■ YOUR INSTRUCTIONS ■
A word-for-word copy of the listing is required, and it must contain no pictures.

>>>

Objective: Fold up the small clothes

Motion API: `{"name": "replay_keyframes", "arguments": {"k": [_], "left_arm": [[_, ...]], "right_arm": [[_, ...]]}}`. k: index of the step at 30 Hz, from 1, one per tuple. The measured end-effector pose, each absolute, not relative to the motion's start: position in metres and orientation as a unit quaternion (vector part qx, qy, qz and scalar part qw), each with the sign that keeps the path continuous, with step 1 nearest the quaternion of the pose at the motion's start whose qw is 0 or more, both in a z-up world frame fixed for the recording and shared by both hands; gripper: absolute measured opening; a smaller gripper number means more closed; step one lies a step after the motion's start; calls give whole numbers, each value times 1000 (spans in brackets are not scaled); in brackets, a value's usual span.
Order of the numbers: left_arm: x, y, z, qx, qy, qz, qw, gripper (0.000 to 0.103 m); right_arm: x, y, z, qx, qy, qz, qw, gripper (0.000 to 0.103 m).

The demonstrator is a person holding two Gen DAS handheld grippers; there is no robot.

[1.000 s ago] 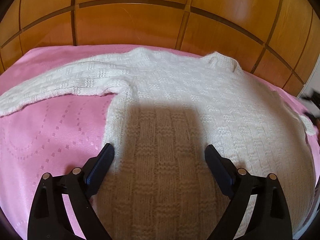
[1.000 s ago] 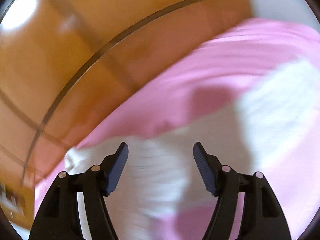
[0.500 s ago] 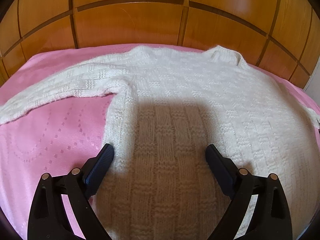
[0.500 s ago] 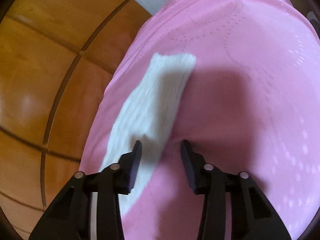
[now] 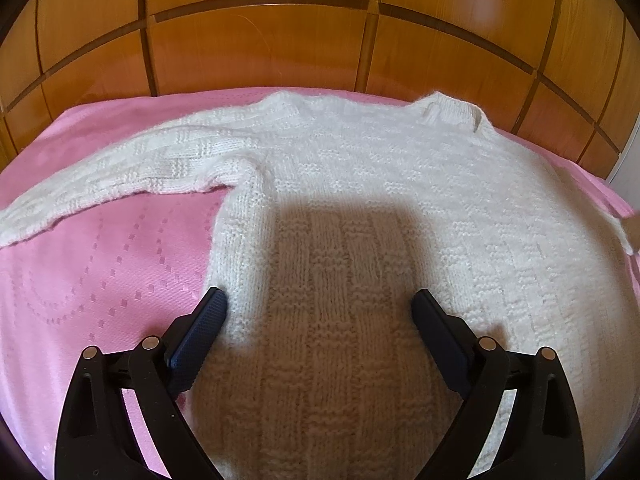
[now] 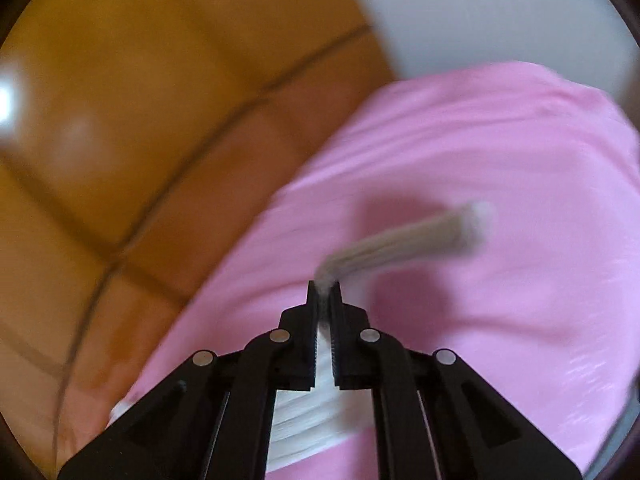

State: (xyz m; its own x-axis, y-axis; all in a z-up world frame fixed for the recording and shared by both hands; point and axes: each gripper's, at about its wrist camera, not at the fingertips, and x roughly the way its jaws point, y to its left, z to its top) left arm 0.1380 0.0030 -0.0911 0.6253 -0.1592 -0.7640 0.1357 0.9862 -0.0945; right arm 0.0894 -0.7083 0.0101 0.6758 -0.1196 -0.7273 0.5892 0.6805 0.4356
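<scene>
1. The sweater (image 5: 360, 184) is white knitted wool-like yarn, fuzzy and matt, with a raised basket-weave texture.
2. The bedspread (image 5: 100, 272), at 9 o'clock in the left wrist view, is pink woven cloth with a faint sheen and dotted relief lines.
3. The headboard (image 5: 260, 48), at 12 o'clock, is glossy varnished wood with dark grooves.
4. The left gripper (image 5: 320, 320) is matt black plastic with shiny metal pins and dark blue textured pads (image 5: 200, 332).
5. The right gripper (image 6: 325, 292) looks the same matt black plastic; its ridged pads pinch the sleeve (image 6: 404, 240).

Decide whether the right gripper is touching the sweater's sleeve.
Touching. The right wrist view shows the right gripper shut on the white knitted sleeve, knit pinched between its pads.
</scene>
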Motion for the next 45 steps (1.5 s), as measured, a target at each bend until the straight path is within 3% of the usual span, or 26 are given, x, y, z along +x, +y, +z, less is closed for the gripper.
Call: {"name": "replay_keyframes", "arguments": {"k": [6,13,14,15,16,20,24,26,28,34,36,37,38,39,45], "left_arm": [[136,7,-91,-24,422,-87,902,93],[133,9,-90,-31,420,-90,902,93],[133,9,-89,-33,420,-91,902,93],[133,10,-89,-34,420,-92,902,93],[133,10,-89,-36,420,-93,902,93],[131,13,-88,-42,419,-97,902,93],[133,12,-82,-43,438,-101,892,93],[134,11,-74,-58,447,-109,886,83],[138,11,-61,-108,452,-145,873,77],[177,-8,-64,-209,493,-184,824,77],[191,-20,-66,-216,497,-188,819,68],[198,-27,-68,-210,504,-186,817,49],[203,-32,-70,-206,510,-189,814,18],[210,-40,-69,-195,515,-197,811,6],[230,-32,-9,-196,433,-209,855,4]], "right_arm": [[148,-561,23,299,381,-35,874,5],[174,-386,-9,253,458,133,842,5],[171,-369,-13,243,468,143,838,9],[168,-355,-18,245,475,154,831,22],[162,-348,-20,250,475,158,829,45],[135,-351,-24,252,482,160,824,49],[93,-381,-37,248,493,122,825,61],[75,-398,-45,256,498,102,823,62],[60,-418,-56,276,500,80,817,66],[29,-472,-57,332,474,32,815,70],[26,-480,-55,339,468,25,816,71],[25,-483,-54,338,467,23,817,71],[25,-485,-53,336,466,20,818,71],[20,-491,-51,334,464,19,820,71],[25,-502,-33,332,441,22,833,72]]}}
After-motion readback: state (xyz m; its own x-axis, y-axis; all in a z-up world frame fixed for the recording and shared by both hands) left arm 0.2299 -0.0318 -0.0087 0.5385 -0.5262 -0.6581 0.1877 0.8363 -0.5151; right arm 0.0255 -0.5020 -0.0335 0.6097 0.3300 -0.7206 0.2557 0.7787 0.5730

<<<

■ ANSWER TO THE EXERCISE ■
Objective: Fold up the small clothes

Motion API: `{"name": "replay_keyframes", "arguments": {"k": [_], "left_arm": [[_, ...]], "right_arm": [[_, ...]]}}`. k: index of the step at 30 Hz, from 1, one per tuple. The measured end-effector pose, each absolute, not relative to the motion's start: position in metres and orientation as a unit quaternion (vector part qx, qy, qz and scalar part qw), each with the sign that keeps the path continuous, with step 1 nearest the quaternion of the pose at the motion's start whose qw is 0 or more, both in a z-up world frame fixed for the recording and shared by both hands; gripper: absolute measured opening; a smaller gripper number means more closed; step one lies a step after the motion's start; calls give whole numbers, each value times 1000 (spans in brackets are not scaled); in brackets, a value's usual span.
Order of the numbers: left_arm: x, y, z, qx, qy, qz, qw, gripper (0.000 to 0.103 m); right_arm: x, y, z, qx, qy, qz, qw, gripper (0.000 to 0.103 m).

The demonstrator is a person holding two Gen DAS handheld grippers; there is no robot.

[1.000 s ago] 
[1.000 s ago] 
[0.500 s ago] 
[0.500 s ago] 
[now] 
[now] 

State: (xyz m; its own x-axis, y-axis; all in a z-up world frame fixed for the recording and shared by both hands; point and axes: each gripper's, at about its wrist camera, not at the fingertips, and x roughly the way its jaws point, y to its left, z to its top) left arm 0.1380 0.0030 -0.0911 0.6253 -0.1592 -0.7640 0.1357 0.9862 -0.0945; right arm 0.0894 -0.7083 0.0101 0.6758 -0.1196 -0.7273 0.5892 0.6805 0.4356
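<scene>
1. The sweater (image 5: 360, 184) is white knitted wool-like yarn, fuzzy and matt, with a raised basket-weave texture.
2. The bedspread (image 5: 100, 272), at 9 o'clock in the left wrist view, is pink woven cloth with a faint sheen and dotted relief lines.
3. The headboard (image 5: 260, 48), at 12 o'clock, is glossy varnished wood with dark grooves.
4. The left gripper (image 5: 320, 320) is matt black plastic with shiny metal pins and dark blue textured pads (image 5: 200, 332).
5. The right gripper (image 6: 325, 292) looks the same matt black plastic; its ridged pads pinch the sleeve (image 6: 404, 240).

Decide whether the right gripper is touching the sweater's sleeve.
Touching. The right wrist view shows the right gripper shut on the white knitted sleeve, knit pinched between its pads.
</scene>
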Motion for the next 45 steps (1.5 s), as measured, a target at each bend until the straight path is within 3% of the usual span, or 26 are given, x, y, z along +x, +y, +z, less is closed for the gripper.
Call: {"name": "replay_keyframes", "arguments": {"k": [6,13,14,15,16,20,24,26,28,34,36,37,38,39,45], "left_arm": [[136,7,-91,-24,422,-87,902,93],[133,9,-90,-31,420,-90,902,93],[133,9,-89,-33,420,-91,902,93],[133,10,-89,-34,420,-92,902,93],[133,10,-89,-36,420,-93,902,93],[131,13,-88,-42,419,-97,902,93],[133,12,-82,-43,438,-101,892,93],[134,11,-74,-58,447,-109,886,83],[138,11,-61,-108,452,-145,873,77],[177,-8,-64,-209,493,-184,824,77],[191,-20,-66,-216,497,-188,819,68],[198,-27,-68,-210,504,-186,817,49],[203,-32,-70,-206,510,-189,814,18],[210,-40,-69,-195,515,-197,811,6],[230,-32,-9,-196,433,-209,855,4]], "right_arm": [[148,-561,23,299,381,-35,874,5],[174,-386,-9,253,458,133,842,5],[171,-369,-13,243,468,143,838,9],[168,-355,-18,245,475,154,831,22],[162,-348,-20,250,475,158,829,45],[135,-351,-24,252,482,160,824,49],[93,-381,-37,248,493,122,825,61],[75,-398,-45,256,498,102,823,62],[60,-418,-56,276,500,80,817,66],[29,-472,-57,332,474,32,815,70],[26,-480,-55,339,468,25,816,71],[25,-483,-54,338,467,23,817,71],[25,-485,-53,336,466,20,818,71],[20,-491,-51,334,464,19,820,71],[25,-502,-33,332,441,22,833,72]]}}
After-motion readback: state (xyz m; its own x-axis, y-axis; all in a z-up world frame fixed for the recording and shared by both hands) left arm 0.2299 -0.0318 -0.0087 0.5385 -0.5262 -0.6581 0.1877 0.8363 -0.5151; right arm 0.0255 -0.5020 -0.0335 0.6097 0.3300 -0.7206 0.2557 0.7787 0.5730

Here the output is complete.